Z lipcowego raportu NBP wynika, że wzrost gospodarczy w Polsce wyniesie w tym roku 3,6 procent, a w przyszłym 3,4 procent. Szacunki mówią, że w 2017 roku dynamika PKB znowu przyspieszy i wyniesie 3,6 procent. Bank centralny przygotowuje tego typu prognozy co cztery miesiące. Raport ten jest jednym z ważniejszych czynników, na podstawie których Rada Polityki Pieniężnej podejmuje decyzje dotyczące stóp procentowych.
Budżet na 2015 rok przewidywał wyrost gospodarczy na poziomie 3,4 procent. W przyszłym roku ministerstwo gospodarki przewiduje, że polska gospodarka urośnie o 3,8 procent, ale według ministra Piechocińskiego taki wzrost zostanie osiągnięty już w tym roku.
Nie ma powodu do paniki
Zdaniem Małgorzaty Starczewskiej-Krzysztoszek, głównej ekonomistki Konfederacji Lewiatan. - Wszystkie parametry składowe wzrostu PKB były co prawda w drugim kwartale słabsze niż w pierwszym. Dynamika spożycia indywidualnego, inwestycje, eksport i import były także niższe niż w drugim kwartale 2014 roku - wylicza ekonomistka. - Nie wydaje się jednak, żeby uzasadnione były obawy o spowolnienie gospodarki. Wartość dodana przemysłu rosła bowiem w drugim kwartale szybciej niż w pierwszym, a także szybciej niż w drugim kwartale 2014 roku.
Jak zauważa Starczewska-Krzysztoszek, dynamiczniej niż w pierwszym kwartale rozwijały się też pozostałe działy gospodarki, poza budownictwem oraz działalnością finansową i ubezpieczeniową. W przypadku tej ostatniej wartość dodana była po dwóch kwartałach mniejsza o ponad 1 mld zł niż w pierwszej połowie 2014 roku.

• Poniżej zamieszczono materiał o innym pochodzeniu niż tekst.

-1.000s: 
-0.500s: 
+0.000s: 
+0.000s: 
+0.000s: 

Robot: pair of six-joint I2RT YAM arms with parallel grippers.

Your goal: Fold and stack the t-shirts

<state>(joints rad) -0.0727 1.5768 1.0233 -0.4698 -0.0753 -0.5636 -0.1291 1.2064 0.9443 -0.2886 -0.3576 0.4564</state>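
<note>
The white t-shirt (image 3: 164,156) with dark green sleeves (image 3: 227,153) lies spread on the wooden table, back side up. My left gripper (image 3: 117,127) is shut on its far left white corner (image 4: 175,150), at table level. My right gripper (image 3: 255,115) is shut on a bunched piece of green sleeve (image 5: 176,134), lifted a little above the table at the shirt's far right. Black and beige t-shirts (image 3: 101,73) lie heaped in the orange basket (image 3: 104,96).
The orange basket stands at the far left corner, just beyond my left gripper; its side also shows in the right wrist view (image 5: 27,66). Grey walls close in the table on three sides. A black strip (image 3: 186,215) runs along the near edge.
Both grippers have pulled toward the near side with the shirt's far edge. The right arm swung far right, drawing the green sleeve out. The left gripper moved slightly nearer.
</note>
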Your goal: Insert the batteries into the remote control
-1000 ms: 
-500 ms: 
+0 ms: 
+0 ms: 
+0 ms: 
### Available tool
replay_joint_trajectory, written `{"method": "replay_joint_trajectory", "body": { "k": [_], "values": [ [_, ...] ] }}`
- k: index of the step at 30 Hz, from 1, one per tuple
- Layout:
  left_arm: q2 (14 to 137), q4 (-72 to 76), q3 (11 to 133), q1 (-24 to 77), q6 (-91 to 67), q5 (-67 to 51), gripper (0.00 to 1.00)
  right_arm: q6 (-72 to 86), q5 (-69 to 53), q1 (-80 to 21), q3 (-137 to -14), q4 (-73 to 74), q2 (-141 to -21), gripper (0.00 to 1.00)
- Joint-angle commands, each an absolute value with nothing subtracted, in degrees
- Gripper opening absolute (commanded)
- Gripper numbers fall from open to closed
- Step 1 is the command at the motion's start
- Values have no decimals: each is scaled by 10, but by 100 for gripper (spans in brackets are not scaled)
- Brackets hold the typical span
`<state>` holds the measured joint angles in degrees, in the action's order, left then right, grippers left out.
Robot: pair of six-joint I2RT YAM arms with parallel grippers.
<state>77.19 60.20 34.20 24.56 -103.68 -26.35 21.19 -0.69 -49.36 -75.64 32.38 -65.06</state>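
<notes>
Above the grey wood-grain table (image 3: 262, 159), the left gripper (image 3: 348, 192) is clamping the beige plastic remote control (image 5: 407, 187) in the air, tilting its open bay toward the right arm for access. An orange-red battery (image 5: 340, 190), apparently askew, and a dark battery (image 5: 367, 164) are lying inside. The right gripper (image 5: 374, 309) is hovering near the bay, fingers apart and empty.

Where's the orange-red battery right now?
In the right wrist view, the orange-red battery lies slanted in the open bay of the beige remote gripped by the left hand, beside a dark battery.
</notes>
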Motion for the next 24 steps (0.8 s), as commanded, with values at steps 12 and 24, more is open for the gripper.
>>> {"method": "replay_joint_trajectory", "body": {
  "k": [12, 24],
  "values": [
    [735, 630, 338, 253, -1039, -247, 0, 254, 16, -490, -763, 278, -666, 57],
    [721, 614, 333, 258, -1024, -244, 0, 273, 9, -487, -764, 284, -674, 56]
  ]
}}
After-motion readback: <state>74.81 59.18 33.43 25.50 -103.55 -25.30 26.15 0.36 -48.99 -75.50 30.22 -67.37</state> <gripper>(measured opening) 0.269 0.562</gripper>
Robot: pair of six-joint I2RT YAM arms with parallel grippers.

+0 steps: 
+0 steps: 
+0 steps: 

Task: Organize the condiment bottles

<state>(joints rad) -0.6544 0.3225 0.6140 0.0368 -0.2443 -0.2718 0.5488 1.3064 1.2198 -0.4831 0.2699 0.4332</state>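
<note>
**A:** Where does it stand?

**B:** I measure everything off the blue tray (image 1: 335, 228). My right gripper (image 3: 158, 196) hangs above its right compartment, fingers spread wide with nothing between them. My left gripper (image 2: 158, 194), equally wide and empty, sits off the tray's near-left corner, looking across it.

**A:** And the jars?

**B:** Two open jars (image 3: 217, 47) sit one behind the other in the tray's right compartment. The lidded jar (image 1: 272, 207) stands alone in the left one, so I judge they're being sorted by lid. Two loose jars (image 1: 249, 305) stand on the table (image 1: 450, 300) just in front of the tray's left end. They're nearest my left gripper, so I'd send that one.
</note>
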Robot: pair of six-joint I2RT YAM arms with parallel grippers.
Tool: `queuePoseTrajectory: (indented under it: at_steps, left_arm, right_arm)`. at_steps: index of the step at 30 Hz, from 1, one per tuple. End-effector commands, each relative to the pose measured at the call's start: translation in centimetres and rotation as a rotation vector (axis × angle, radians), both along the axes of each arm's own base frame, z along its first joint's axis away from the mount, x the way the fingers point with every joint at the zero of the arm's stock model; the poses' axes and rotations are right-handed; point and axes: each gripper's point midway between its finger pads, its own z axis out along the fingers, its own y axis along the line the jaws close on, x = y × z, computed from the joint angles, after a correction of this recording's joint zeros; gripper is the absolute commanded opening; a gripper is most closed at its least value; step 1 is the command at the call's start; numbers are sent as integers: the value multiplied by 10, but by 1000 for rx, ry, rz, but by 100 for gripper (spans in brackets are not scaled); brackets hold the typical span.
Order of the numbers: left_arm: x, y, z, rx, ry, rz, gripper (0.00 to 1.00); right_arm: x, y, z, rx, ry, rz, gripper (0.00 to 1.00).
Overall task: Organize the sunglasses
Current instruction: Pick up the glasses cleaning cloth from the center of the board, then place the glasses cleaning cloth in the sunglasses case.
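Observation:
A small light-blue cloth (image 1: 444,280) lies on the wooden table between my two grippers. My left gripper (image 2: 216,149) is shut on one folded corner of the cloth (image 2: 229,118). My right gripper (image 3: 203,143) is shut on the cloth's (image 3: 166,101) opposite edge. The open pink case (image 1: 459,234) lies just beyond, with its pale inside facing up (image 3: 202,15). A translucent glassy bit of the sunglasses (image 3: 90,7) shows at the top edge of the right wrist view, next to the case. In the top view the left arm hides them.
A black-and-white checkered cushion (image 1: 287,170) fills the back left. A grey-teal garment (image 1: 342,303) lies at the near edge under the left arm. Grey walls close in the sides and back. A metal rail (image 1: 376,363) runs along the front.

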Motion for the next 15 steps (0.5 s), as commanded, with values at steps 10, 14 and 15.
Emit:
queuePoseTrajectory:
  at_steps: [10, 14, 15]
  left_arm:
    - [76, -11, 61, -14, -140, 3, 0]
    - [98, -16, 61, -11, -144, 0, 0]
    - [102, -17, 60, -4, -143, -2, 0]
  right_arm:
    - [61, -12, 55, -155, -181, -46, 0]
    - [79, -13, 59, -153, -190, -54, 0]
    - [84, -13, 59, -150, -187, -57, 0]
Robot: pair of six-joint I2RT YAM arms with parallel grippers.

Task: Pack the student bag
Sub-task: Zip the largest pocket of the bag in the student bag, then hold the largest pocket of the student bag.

Ekonomistka niepokoi się również gorszą sytuacją w sektorze informacji i komunikacji. - Tak w pierwszym kwartale, jak i w drugim wytworzona wartość dodana brutto była niższa niż w analogicznym okresie ubiegłego roku - alarmuje przedstawicielka Konfederacji Lewiatan. - A to przecież sektor gospodarki najbardziej innowacyjny i spowolnienie w nim sygnalizuje, że nie zbudowaliśmy trwałych podstaw rozwoju w oparciu o innowacje i ciągle tkwimy w gospodarce opartej o niskie koszty.
Druga połowa roku przyniesie w ocenie ekspertki wiele potencjalnych ryzyk, związanych głównie z wydarzeniami w Chinach i ich konsekwencjami dla gospodarki globalnej, a tym samym dla Polski. - Mimo to nadal są szanse, aby nasza gospodarka rozwijała się w tym roku w tempie wyższym niż 3,5 proc - konkluduje ekonomistka.
W podobnym tonie wypowiadają się również przedstawiciele Gerda Broker. - Piątkowe dane GUS potwierdziły niewielki spadek tempa wzrostu polskiej gospodarki. Bardziej szczegółowa ich analiza sugeruje jednak wciąż dobrą jej kondycję i perspektywy, choć pojawiły się także czynniki mogące nadal nieznacznie hamująco wpływać na dynamikę PKB w najbliższym czasie - czytamy w komentarzu.
- Główne czynniki, mogące wpływać negatywnie na perspektywy polskiej gospodarki w najbliższej przyszłości, mają przede wszystkim charakter zewnętrzny, a oddziaływanie krajowych powinno być niewielkie i krótkotrwałe - wskazują eksperci, zwracając również uwagę na niepewną sytuację na azjatyckich rynkach.